This study analyses the challenges in the design and implementation of social security schemes and uses this understanding to draw lessons for designing a comprehensive social security scheme for India.
Approximately 85% of India’s labour force works in the ‘unorganized sector’, defined broadly as those who do not have contracted employment with a formal sector employer, and therefore do not enjoy the social welfare benefits usually accorded to formal sector employees. In recognition of this fact, as well as the recognition that long-term demographic trends indicate a rapidly ageing population and a non-declining unorganized sector workforce, The Government of India passed the Unorganized Worker’s Social Security Act (UWSSA) in 2008. The purpose was to provide India’s large unorganized sector workforce with a minimum level of social protection that would enable them to endure income and health related shocks, stay out of poverty, and ultimately allow them to lead dignified lives. Over the past decade, there has been a proliferation of publicly provided schemes in the insurance and pension sectors, both at national and state level. While they represent an important step forward in India’s ability to provide adequate, reliable, and affordable social protection options for its vulnerable population (especially in light of decades of failed attempts at direct provision through the public distribution system), there are still considerable weaknesses in the design and delivery models of these schemes.
The passage of the UWSSA has tied in with the introduction of several publicly provided, national and state level social security schemes in the insurance and pension sectors. This report covers the entire gamut of issues from ownership structure, program coverage, and delivery architecture to the specific design elements of individual social security products, namely life insurance, health insurance, and pensions. This study therefore has two clear purposes: (i) Providing a detailed account of the currently implemented government sponsored social security schemes for the unorganized sector, including product features such as eligibility criteria, scope of coverage, and pricing, as well as their major implementation and design related strengths and weaknesses, (ii) Providing a clear set of recommendations and guidelines on how to design and implement a comprehensive social security scheme for the unorganized sector, which includes life insurance, health insurance, and pension.

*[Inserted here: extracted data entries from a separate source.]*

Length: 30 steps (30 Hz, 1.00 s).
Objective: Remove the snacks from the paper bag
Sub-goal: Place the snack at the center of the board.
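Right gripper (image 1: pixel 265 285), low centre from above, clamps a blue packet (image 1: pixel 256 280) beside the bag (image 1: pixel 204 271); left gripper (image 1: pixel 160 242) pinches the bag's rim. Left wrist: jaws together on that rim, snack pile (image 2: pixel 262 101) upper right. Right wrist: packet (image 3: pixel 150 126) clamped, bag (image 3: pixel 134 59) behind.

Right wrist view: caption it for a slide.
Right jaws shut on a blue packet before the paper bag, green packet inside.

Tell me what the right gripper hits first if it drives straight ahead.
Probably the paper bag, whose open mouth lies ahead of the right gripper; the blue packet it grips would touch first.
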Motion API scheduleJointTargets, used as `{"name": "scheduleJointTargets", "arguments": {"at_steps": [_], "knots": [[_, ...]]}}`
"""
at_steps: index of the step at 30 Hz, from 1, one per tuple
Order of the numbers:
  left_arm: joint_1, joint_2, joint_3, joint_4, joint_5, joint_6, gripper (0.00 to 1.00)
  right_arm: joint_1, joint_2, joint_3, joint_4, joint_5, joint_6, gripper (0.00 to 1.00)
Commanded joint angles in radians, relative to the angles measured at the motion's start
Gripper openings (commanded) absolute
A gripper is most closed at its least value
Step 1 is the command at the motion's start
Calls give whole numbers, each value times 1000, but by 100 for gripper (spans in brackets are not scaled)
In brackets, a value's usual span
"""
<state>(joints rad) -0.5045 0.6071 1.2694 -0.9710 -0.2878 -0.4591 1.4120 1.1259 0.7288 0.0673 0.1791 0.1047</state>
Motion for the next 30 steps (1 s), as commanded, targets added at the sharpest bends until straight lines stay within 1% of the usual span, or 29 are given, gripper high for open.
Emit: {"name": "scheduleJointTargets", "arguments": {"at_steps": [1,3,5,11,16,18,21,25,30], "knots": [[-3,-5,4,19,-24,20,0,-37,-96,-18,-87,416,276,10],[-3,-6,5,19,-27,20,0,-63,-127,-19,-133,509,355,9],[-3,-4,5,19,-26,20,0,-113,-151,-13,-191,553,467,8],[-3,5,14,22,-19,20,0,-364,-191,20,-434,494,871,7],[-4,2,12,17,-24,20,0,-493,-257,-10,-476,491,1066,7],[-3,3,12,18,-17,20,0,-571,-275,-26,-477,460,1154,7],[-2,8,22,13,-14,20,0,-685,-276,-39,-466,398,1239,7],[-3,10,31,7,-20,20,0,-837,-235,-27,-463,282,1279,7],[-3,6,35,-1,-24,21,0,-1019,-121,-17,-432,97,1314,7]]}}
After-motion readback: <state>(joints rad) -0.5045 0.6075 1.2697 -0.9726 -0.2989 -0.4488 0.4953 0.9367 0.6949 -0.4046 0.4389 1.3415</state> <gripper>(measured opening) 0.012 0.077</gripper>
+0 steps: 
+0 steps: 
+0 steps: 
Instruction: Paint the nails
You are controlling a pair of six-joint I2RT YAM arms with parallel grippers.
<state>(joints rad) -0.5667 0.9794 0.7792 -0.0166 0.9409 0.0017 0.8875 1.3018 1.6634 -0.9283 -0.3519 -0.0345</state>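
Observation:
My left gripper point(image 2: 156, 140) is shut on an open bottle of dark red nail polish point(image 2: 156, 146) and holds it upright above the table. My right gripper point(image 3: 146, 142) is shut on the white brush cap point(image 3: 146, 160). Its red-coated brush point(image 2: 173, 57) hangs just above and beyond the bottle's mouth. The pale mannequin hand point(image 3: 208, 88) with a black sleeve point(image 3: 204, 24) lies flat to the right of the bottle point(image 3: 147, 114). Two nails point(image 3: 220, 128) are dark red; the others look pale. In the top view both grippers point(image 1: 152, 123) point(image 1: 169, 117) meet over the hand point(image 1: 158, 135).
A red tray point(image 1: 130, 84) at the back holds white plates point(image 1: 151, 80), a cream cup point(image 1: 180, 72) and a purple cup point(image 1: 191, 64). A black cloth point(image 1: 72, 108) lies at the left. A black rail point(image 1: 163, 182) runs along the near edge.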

The biggest challenge in the present institutional design of social security
schemes is the fragmented ownership structure of these schemes. NPS-Lite is under the Pension Fund Regulatory and Development Authority (PFRDA), AABY is under the Ministry of Finance, and RSBY is under the Ministry of Labour and Employment.

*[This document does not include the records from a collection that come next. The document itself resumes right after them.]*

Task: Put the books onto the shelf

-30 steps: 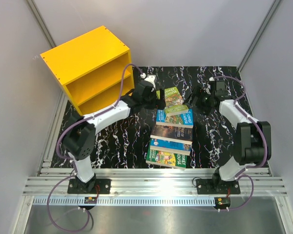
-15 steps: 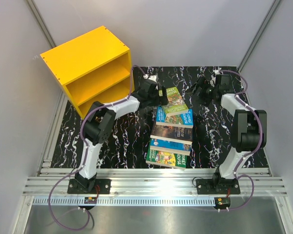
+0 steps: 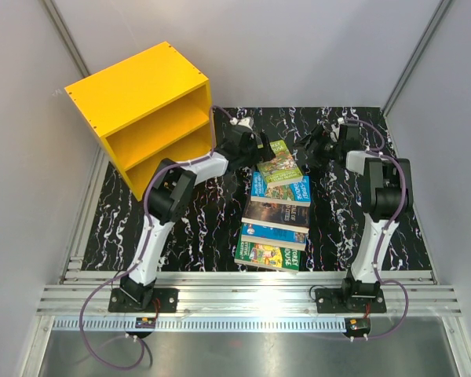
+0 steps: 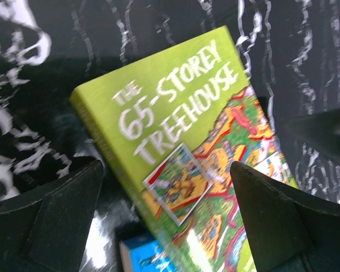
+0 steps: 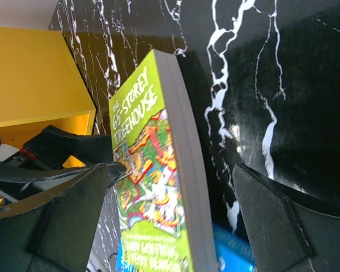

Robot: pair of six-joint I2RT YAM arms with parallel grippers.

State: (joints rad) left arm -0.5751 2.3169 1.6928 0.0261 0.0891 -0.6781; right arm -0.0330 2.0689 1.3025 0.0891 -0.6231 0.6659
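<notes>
A row of books runs down the black mat. The green "65-Storey Treehouse" book [image 3: 280,161] [image 4: 181,141] [image 5: 153,187] is at the far end, its near edge resting on a blue book [image 3: 281,190] [image 4: 147,255]. After these come a dark book [image 3: 276,214], a thin blue one [image 3: 273,233] and a green one [image 3: 268,255]. My left gripper [image 3: 259,149] [image 4: 167,221] stands open at the green book's left edge. My right gripper [image 3: 314,145] [image 5: 170,221] is open at its right edge. Neither grips it. The yellow shelf [image 3: 141,110] [image 5: 34,79] stands at the far left, open front towards the mat.
The mat [image 3: 188,228] is black with white veins. Grey walls close in the back and both sides. An aluminium rail [image 3: 243,298] runs along the near edge. The left arm's link [image 3: 188,169] stretches across in front of the shelf's lower opening.
Both arms have stretched out further. The left gripper has moved right up to the green book, and the right gripper has moved left towards it. Both stayed open.
</notes>
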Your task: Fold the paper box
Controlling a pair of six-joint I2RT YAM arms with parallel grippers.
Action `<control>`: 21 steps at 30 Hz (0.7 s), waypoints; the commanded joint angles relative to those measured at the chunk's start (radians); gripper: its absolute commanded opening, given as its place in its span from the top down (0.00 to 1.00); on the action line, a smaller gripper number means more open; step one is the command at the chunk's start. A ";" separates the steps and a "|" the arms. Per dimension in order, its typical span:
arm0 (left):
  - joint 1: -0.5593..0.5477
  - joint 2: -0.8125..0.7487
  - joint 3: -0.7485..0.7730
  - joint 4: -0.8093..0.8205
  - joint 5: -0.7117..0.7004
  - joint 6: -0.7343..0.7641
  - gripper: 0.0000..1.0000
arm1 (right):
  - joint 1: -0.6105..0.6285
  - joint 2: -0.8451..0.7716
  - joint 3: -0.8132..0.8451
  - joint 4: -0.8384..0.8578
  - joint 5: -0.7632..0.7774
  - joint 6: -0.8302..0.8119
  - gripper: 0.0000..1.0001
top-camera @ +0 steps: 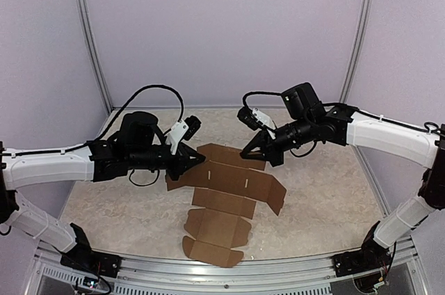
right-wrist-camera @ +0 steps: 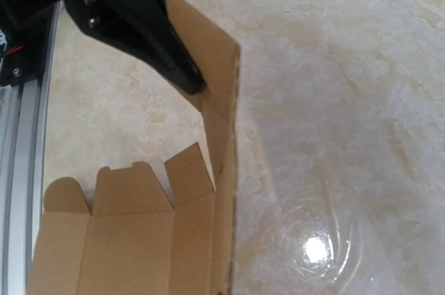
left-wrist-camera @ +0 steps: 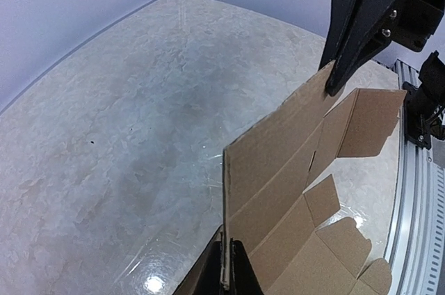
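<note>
Two pairs of fingers hold one flat brown paper box from opposite sides. The sheet is unfolded and lies near the middle of the tabletop. Its run of panels and small flaps reaches toward the metal rail at the near edge.

The left fingers are closed on the left end of the far panel. In the left wrist view they sit on either side of the cardboard's edge at the bottom of the picture. The right fingers are closed too, with their tips pinching the other end of the same panel at its upper corner.

Between the two grips that panel is tilted up along its crease. The rest of the sheet lies flat on the tabletop, and one flap on the right side is angled slightly upward.
</note>
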 commanded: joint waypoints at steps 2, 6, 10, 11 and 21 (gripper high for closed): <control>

Additionally, since social security is a subject in the Concurrent List of the Constitution, there are several instances of overlap between social security schemes provided by the Centre and the state governments. As a result of this fragmented ownership structure, data on social security schemes are
captured separately today. For example, analysis of RSBY data is contracted out to GIZ, life insurance data is housed at LIC, and pension data is housed by the Central Record Keeping Agency and owned by PFRDA.
Moreover, schemes like AABY and RSBY rely on beneficiary lists like the BPL list (merged with other employment lists such as NREGA workers or railway porters‘ list to identify beneficiaries.
While these schemes represent an important step forward in India‘s ability to provide adequate, reliable, and affordable social protection options for its vulnerable population, they still suffer from considerable weaknesses and, as a consequence, citizens in the unorganised sector continue to be exposed to the risks of mortality, health events and longevity, which significantly impact their longterm well-being. Analysis and recommendations presented in this report are a meaningful addition to the debate on the design and implementation of social security for India.